I ignored him. “Then what about traffic cameras? I’ve seen plenty of them around Georgetown.”
“They don’t record anything. They’re monitored, but only for traffic-related incidents.”
“Like running a red light.”
“Like that.”
“Still, there have to be dozens, maybe even hundreds, of private security cameras in that part of Georgetown. Businesses, embassies, probably some apartment buildings, too. Anyone canvass the area?”
He gave me one of his styptic, space-alien glares. “Maybe we can bring in the National Guard to assist us. I don’t think we put in that kind of effort to look for Osama Bin Laden.

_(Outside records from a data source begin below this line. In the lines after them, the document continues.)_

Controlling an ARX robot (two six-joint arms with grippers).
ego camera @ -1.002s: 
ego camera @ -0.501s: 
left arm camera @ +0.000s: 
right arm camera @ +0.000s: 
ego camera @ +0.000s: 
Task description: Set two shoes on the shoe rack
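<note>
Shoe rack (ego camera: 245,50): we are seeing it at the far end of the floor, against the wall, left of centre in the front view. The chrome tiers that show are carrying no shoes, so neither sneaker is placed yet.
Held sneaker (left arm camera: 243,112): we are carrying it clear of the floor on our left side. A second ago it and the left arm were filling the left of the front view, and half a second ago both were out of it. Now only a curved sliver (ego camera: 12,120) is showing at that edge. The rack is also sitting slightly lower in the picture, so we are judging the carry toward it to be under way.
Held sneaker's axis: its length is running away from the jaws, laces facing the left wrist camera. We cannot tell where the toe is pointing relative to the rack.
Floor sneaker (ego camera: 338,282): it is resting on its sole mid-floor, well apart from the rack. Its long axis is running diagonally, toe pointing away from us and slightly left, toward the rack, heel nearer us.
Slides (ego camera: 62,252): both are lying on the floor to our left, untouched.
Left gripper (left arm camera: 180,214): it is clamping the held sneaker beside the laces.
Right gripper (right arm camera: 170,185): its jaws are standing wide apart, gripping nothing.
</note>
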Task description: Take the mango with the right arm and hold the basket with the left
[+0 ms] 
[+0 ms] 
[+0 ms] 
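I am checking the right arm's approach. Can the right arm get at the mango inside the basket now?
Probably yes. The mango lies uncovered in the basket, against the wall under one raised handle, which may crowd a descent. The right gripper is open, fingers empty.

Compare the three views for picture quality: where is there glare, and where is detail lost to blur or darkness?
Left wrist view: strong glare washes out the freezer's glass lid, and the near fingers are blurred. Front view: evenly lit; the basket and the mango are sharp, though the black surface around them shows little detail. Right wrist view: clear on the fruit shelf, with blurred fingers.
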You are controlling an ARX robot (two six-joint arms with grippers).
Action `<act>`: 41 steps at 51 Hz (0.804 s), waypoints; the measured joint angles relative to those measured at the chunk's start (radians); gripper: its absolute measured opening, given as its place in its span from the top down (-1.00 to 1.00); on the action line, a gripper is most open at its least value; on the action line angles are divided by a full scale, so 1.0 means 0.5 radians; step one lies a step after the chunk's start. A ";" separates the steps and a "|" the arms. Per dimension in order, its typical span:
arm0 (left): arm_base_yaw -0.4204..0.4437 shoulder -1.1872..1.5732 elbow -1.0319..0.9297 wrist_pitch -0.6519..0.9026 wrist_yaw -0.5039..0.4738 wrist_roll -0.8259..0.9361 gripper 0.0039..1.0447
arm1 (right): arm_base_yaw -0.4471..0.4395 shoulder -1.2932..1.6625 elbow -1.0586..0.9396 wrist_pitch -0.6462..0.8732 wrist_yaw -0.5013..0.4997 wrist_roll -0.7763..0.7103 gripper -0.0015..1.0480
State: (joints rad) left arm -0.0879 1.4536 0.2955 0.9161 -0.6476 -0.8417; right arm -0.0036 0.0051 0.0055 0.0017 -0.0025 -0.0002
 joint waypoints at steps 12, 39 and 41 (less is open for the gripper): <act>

What makes you think we’ve got that kind of manpower for a missing-persons case?”
“Of course you don’t,” I said in a matter-of-fact tone. “But let’s speak frankly, Lieutenant. This is probably a homicide.”
“Think so?”
“The odds of my brother being alive at this point are negligible. You know it as well as I do.”
“Hmph. Interesting. Well, you’re the expert.” He sneezed twice, did his handkerchief thing. “Being a high-priced investigator with Stoddard and all.”
“Lieutenant Garvin,” I said, “this is your case, not mine. I get that. I just want to help.”
“Yeah? Then maybe you could explain something to me.”
“Okay.”
“Since you’re so sure your brother was abducted by unnamed ‘enemies’ and probably killed. How do you explain the fact that about half an hour
after
he and his wife were attacked, he went to a Wachovia Bank ATM and made a withdrawal?”
I stared at him.
“Kinda raises the odds of your brother’s being alive, doesn’t it?” he said, and he sneezed again.